» **WHAT YOU WILL DO**
The response must consist of the lines below from the one with "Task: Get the" through the one with "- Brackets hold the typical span", exactly as they appear and with both ends kept.
********************
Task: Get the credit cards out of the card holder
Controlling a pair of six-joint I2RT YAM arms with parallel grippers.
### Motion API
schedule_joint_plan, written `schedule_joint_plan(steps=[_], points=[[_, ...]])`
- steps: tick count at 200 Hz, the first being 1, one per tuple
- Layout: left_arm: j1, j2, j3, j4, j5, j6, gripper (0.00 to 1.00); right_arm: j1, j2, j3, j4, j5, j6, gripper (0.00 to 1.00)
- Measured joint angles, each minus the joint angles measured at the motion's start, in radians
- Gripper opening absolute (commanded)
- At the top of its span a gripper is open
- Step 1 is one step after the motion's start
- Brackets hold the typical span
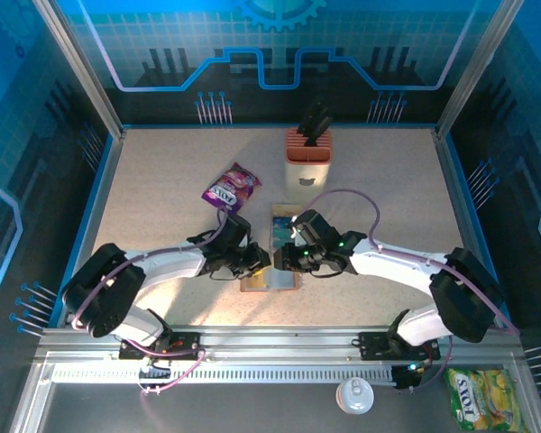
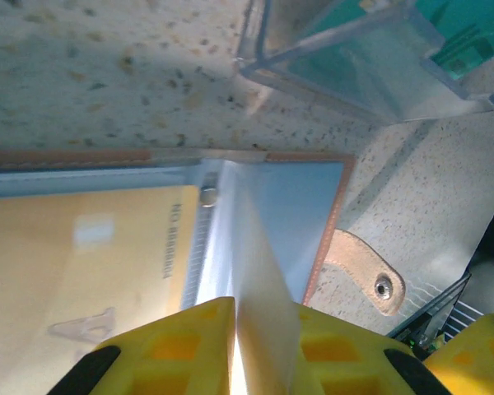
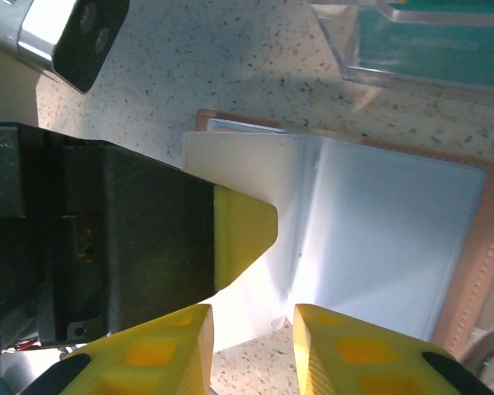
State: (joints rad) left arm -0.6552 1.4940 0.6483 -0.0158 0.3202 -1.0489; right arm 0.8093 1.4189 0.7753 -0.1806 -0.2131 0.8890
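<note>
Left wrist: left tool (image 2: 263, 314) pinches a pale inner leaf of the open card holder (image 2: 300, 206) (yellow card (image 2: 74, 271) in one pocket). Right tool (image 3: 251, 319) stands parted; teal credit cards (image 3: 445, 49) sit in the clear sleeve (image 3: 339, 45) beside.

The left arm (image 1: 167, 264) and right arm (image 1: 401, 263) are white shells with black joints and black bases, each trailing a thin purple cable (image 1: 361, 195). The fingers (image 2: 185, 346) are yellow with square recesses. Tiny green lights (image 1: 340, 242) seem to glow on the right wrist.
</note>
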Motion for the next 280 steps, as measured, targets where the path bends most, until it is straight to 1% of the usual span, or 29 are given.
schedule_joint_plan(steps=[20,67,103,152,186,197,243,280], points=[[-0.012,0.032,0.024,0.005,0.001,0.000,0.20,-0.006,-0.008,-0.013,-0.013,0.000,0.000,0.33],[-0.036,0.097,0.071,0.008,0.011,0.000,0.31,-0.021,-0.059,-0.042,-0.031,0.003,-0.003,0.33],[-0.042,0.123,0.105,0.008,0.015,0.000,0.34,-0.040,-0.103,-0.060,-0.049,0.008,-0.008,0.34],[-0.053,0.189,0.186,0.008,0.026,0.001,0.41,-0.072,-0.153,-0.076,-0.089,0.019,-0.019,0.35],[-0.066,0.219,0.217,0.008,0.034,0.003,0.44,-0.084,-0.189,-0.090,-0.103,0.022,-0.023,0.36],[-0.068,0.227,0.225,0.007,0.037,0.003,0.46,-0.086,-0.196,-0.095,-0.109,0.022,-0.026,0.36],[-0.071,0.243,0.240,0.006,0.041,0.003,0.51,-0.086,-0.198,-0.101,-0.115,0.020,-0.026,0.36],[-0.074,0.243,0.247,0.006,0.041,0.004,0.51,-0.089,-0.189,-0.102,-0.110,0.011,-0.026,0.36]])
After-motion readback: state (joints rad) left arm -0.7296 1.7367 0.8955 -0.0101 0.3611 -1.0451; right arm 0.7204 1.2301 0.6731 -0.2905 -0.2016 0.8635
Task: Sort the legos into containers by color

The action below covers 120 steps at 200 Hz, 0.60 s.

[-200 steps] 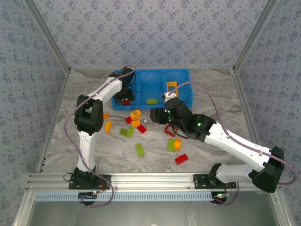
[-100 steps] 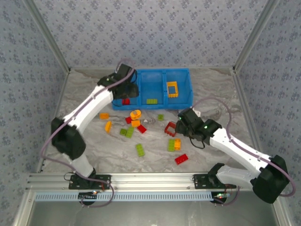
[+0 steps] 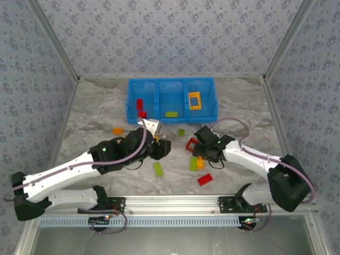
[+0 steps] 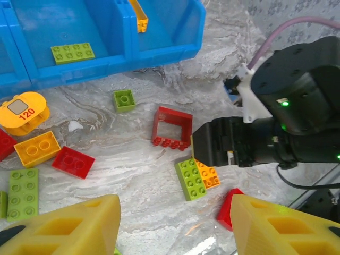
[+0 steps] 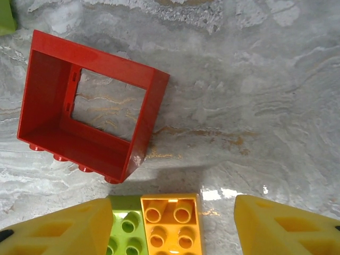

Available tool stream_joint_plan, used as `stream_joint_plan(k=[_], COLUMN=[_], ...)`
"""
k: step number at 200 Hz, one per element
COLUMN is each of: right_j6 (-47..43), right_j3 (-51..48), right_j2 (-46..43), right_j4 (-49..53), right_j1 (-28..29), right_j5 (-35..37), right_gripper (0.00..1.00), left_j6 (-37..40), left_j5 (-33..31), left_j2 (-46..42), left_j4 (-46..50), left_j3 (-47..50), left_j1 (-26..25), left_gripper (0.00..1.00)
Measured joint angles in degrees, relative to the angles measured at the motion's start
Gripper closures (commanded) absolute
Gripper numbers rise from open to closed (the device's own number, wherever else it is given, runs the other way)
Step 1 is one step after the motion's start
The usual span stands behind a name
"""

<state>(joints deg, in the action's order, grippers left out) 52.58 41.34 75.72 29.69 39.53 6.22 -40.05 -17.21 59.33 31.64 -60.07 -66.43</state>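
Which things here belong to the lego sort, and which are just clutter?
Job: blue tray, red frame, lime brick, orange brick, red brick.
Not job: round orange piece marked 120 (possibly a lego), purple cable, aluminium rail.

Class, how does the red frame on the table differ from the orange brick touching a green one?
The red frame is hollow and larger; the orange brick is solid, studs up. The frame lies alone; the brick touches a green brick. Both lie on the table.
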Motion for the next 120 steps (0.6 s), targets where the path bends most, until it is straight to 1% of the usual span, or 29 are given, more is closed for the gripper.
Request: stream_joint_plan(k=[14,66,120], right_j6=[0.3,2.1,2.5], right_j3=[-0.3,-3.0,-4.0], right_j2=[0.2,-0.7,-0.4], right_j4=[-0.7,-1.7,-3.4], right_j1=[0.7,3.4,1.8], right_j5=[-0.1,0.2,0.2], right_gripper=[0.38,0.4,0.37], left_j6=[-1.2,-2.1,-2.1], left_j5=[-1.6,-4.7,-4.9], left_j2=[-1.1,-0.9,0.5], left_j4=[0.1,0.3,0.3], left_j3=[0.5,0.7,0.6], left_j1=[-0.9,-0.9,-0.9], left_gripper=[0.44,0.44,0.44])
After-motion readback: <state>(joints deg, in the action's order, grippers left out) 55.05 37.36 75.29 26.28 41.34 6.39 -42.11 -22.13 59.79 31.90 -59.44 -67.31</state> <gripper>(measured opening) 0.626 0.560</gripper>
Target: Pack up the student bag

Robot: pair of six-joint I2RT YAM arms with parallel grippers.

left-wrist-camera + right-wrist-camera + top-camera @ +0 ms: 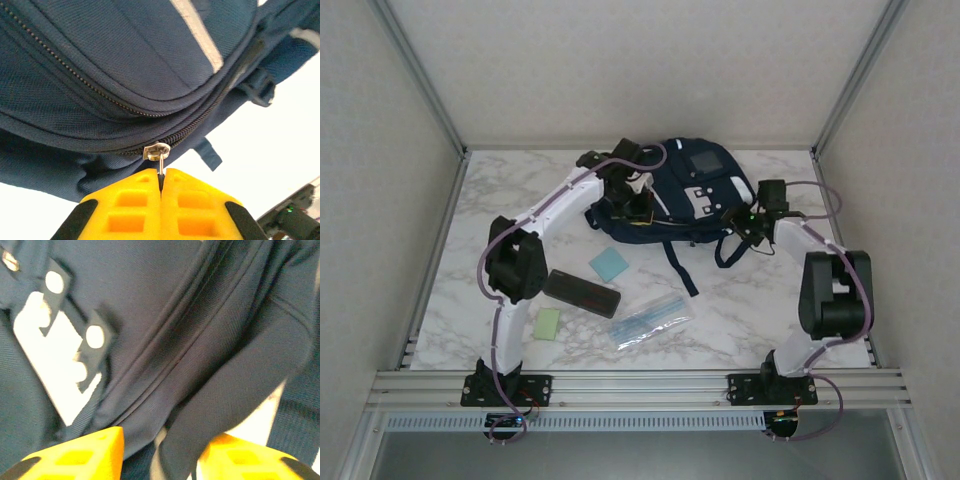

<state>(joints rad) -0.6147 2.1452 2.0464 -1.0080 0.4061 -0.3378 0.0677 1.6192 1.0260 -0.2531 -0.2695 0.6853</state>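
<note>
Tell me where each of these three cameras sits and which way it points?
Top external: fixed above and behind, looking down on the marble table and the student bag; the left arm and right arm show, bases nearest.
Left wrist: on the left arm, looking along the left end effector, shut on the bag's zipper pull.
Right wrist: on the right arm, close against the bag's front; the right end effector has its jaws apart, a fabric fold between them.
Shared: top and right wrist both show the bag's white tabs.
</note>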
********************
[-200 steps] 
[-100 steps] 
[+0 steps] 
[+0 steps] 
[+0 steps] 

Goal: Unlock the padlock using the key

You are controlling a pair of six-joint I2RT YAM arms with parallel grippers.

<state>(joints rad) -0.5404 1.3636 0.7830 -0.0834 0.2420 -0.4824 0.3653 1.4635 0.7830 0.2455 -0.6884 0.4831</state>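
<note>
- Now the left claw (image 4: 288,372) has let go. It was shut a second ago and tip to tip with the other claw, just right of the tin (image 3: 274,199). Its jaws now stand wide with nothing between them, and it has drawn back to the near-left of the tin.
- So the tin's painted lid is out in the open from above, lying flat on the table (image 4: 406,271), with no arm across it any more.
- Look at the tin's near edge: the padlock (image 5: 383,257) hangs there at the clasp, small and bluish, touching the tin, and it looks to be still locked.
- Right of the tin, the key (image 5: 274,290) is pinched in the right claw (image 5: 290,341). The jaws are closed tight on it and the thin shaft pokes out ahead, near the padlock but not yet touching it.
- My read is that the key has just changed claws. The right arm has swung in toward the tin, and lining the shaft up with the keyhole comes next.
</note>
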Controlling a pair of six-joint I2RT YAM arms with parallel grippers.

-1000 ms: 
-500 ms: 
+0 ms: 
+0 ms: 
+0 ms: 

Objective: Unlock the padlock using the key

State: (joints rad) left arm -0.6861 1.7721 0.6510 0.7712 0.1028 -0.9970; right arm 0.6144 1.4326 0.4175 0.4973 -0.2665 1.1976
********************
» **EXPECTED ANSWER**
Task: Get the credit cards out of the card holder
Controlling a pair of six-joint I2RT YAM arms with parallel grippers.
### Motion API
schedule_joint_plan, written `schedule_joint_plan(steps=[_], points=[[_, ...]])`
- steps: tick count at 200 Hz, the first being 1, one per tuple
- Layout: left_arm: j1, j2, j3, j4, j5, j6, gripper (0.00 to 1.00); right_arm: j1, j2, j3, j4, j5, j6, gripper (0.00 to 1.00)
- Measured joint angles, each minus the joint angles measured at the motion's start, in radians
- Gripper opening absolute (commanded)
- At the top of its span a gripper is open
- Step 1 is one step after the motion's start
- Brackets hold the typical span

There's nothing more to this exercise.